An item titled “Discussion of Part-Time Employees, Possible Executive Session” appears on the agenda for Tuesday.
In her memo, Corbet noted that “[t]he review and approval by the Board of Selectmen of proposed new hires (full time, part-time and seasonal employees) has been a consistent past practice in accordance with section C14-1 of the Town Charter.”
“Subject to data provided (following an FOIA request) for all current positions held under Town employment, it appears that all the 183 full-time positions have been approved by the Board of Selectmen,” she continued. “Of the 18 positions identified as part-time, 9 have been approved by the BOS and of the 28 seasonal and temporary positions currently held, one position has been approved. In addition, there are a number of poll worker and GetAbout positions which have not been approved but these positions have been previously brought before the BOS, albeit not consistently.”
Corbet said that, further to public discussion of the hiring process, the Board may go into executive session for the formal retroactive approval of all the positions listed above.
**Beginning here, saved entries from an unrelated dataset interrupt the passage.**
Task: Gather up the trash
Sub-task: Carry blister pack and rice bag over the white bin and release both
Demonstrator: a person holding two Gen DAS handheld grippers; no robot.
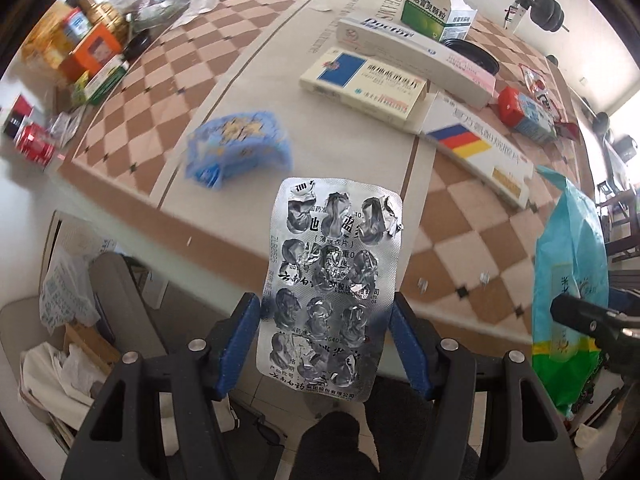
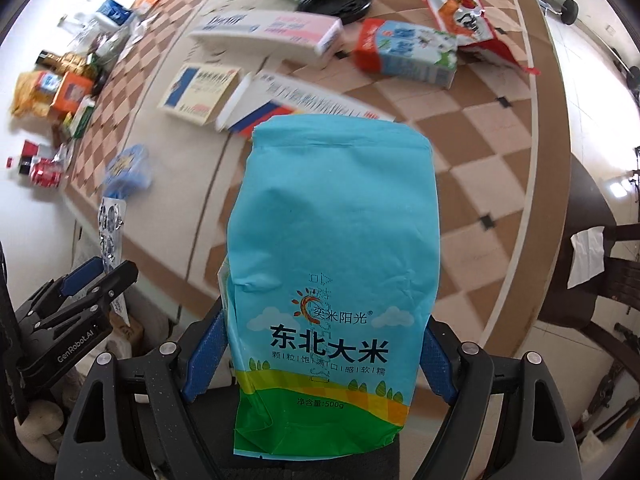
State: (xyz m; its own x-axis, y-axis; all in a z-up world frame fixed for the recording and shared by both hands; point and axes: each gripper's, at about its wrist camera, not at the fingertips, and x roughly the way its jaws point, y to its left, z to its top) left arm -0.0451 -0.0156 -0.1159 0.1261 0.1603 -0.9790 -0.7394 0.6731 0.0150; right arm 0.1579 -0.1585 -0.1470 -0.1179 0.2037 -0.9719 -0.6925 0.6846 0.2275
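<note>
Checkered table [image 1: 168,80] cluttered with boxes; pale floor.

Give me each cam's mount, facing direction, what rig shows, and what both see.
Left wrist: on the left gripper, facing down its blue fingers at the held blister pack and the checkered table.
Right wrist: on the right gripper, fingers clamping the rice bag; the left gripper shows.
Shared: table, blister pack, rice bag, crumpled blue wrapper.
</note>
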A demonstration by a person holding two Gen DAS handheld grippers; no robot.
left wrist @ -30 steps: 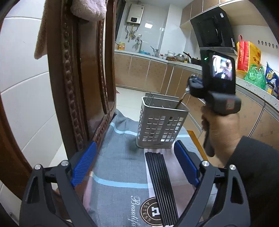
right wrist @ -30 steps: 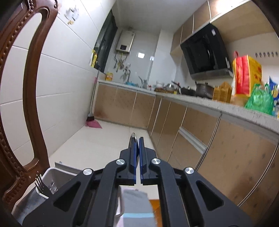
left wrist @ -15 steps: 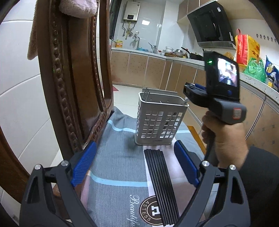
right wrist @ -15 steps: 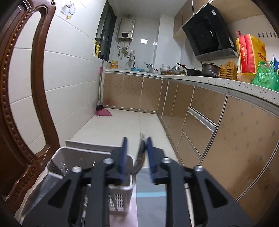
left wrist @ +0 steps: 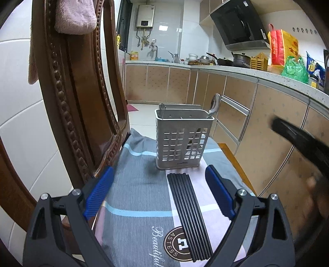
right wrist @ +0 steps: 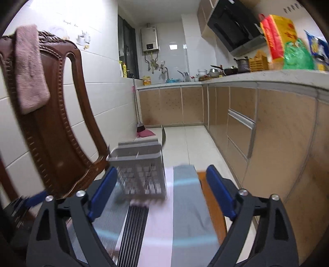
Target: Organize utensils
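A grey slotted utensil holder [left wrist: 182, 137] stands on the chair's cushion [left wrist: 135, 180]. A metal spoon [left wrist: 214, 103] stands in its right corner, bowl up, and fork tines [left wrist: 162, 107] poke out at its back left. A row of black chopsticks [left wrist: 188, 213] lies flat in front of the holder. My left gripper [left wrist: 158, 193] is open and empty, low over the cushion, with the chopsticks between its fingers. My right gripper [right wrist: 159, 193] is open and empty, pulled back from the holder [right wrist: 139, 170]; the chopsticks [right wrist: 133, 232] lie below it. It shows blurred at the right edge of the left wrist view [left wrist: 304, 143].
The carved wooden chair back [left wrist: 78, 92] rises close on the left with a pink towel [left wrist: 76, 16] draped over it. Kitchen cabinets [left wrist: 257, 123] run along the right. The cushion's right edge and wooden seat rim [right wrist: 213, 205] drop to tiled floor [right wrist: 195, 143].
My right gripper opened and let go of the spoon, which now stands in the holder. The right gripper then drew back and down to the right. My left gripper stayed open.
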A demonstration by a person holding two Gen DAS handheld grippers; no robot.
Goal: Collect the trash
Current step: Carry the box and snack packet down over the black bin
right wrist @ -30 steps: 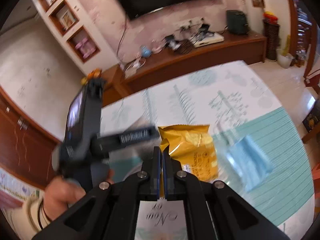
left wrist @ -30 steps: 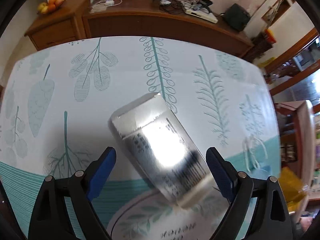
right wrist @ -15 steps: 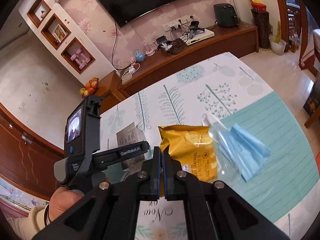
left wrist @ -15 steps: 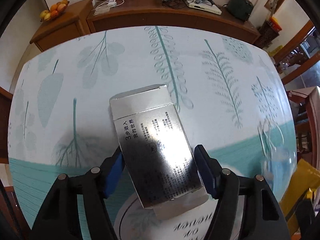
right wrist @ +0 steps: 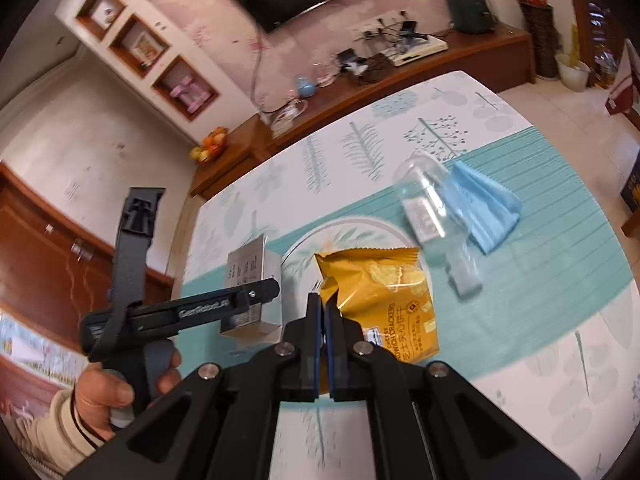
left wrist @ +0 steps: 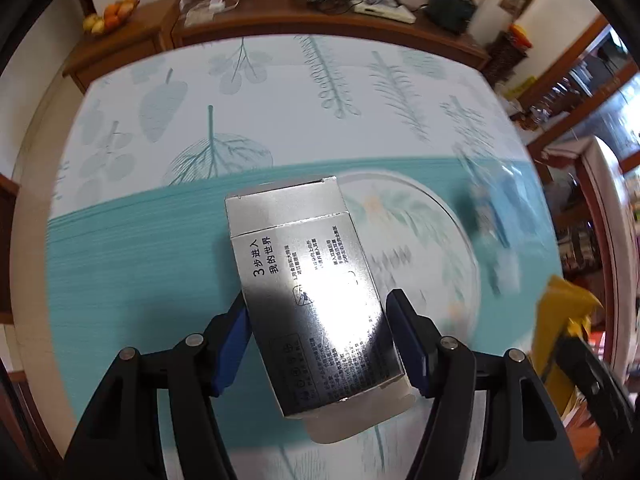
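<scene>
My left gripper (left wrist: 318,330) is shut on a silver carton box (left wrist: 308,284) and holds it above the table; the box also shows in the right wrist view (right wrist: 250,268). My right gripper (right wrist: 322,304) is shut on the corner of a yellow cracker packet (right wrist: 384,300), which shows at the right edge of the left wrist view (left wrist: 560,328). A clear plastic cup (right wrist: 424,196) and a blue face mask (right wrist: 484,204) lie on the table beyond the packet.
A round white printed patch on the tablecloth (left wrist: 424,240) lies under the box and packet. A wooden sideboard (left wrist: 320,20) with cables and a fruit bowl (left wrist: 112,16) stands behind the table. The left hand and its gripper body (right wrist: 140,312) are to the left.
The left gripper closed on the silver box and carried it back toward the round patch. The right gripper stays shut on the yellow packet, with little movement.
</scene>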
Corbet did reach out to the town attorney’s firm to discuss the Board’s role in approving all hires and both lawyer Ira Bloom and Bamonte “acknowledge” that the Town Charter “does identify the BOS as the ultimate authority that would approve hires recommended by different department heads,” Corbet said in the memo.
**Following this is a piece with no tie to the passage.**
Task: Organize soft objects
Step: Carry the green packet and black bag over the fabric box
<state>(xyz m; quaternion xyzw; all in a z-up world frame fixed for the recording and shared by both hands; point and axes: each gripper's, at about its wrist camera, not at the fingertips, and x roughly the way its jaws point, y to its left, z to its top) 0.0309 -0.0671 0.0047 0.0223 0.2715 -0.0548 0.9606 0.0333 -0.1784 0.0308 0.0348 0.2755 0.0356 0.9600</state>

“Furthermore, the attorneys acknowledged that they were not aware that historically, part-time and seasonal hires have been brought to the BOS and they reiterated that ‘past practice and interpretation is a valid method that a court would employ to ascertain the intent of local law,’ ” Corbet wrote. “Accordingly I look forward to the discussion of this Agenda item and the re-establishment of the employee approval process.”